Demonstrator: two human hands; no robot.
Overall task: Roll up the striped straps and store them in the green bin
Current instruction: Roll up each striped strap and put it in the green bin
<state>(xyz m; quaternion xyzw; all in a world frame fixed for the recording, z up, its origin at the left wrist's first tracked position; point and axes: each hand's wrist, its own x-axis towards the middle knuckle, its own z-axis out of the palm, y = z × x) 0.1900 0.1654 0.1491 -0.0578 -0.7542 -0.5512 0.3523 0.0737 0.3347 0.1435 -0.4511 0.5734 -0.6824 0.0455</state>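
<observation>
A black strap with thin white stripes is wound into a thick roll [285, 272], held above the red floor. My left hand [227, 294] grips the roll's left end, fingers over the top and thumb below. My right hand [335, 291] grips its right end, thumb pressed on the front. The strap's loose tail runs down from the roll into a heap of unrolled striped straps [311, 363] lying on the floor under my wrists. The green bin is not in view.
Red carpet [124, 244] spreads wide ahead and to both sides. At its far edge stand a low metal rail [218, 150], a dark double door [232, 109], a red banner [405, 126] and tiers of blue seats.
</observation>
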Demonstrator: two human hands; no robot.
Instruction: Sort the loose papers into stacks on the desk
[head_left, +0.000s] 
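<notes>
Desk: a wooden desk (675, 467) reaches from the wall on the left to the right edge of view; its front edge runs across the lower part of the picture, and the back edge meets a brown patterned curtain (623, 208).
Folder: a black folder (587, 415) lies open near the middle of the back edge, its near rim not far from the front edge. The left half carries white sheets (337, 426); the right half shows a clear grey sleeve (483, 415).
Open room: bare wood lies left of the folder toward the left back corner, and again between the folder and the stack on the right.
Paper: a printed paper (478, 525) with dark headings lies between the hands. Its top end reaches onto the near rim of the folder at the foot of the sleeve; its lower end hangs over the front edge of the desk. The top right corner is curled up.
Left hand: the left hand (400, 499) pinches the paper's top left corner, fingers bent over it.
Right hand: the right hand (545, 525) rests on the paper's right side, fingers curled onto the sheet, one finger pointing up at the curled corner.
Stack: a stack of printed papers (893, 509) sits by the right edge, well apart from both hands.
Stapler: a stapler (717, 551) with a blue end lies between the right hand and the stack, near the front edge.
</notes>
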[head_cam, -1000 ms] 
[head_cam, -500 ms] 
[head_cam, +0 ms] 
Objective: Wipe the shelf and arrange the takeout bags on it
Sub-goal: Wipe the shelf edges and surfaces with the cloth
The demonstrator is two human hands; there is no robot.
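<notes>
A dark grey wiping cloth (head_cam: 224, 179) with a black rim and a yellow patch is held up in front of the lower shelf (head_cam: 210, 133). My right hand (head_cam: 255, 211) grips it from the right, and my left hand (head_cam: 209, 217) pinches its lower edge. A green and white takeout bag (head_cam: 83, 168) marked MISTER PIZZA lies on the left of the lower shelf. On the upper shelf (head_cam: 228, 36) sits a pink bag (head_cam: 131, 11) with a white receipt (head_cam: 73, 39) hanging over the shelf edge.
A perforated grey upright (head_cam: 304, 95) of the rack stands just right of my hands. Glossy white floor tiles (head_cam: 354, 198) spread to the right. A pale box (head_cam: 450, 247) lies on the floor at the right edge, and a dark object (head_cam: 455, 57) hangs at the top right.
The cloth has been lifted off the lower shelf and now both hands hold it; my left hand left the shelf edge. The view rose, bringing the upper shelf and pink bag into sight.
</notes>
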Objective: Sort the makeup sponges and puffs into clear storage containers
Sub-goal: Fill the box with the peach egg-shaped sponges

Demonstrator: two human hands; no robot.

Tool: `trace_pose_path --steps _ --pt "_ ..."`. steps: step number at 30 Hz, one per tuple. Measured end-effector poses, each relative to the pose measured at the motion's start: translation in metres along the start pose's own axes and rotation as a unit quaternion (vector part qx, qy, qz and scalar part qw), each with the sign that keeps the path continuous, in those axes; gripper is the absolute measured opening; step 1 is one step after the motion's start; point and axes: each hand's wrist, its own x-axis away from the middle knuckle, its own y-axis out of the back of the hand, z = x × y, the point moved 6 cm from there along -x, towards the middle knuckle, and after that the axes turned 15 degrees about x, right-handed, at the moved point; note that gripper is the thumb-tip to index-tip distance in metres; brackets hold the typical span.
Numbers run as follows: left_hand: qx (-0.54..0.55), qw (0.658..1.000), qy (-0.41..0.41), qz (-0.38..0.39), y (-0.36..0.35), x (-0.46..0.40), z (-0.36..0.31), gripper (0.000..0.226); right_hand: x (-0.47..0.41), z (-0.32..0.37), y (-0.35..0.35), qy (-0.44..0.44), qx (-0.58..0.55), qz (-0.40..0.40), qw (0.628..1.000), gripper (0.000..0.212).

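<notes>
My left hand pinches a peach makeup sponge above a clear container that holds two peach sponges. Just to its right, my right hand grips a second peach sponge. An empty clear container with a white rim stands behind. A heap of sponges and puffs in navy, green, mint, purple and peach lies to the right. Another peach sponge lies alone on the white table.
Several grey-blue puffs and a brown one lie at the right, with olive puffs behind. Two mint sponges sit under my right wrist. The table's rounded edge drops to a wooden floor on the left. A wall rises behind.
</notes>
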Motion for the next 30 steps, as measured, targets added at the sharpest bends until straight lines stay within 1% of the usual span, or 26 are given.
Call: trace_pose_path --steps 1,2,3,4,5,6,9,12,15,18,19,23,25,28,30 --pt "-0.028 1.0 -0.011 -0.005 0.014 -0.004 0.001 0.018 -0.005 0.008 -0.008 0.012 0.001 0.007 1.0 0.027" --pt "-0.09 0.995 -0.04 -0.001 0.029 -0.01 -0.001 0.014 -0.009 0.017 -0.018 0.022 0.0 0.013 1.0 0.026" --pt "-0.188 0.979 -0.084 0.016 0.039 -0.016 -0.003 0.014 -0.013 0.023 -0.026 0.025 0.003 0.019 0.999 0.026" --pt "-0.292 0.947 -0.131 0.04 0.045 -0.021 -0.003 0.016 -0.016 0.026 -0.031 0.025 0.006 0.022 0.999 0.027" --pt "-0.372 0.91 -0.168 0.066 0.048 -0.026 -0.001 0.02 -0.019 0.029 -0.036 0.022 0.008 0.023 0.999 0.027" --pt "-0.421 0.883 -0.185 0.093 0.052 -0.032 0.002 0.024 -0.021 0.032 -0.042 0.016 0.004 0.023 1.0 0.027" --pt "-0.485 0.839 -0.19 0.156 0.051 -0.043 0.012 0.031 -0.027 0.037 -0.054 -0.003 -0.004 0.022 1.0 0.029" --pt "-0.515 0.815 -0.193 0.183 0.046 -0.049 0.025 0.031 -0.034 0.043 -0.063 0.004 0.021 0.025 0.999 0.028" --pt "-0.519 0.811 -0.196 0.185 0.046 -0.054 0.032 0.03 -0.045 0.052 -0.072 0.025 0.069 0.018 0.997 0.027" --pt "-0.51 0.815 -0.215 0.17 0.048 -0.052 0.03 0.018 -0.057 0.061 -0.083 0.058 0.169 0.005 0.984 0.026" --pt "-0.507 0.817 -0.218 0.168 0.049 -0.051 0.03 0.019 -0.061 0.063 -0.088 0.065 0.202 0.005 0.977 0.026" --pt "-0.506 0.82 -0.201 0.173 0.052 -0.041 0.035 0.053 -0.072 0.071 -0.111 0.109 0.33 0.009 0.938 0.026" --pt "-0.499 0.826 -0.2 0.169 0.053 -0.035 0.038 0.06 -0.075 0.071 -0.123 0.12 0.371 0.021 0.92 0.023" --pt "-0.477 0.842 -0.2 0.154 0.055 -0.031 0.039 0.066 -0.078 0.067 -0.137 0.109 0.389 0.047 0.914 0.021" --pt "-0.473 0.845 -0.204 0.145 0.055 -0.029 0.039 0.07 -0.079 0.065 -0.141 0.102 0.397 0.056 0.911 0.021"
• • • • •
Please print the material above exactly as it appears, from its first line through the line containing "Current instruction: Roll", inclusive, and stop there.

Demonstrator: two human hands; no robot.
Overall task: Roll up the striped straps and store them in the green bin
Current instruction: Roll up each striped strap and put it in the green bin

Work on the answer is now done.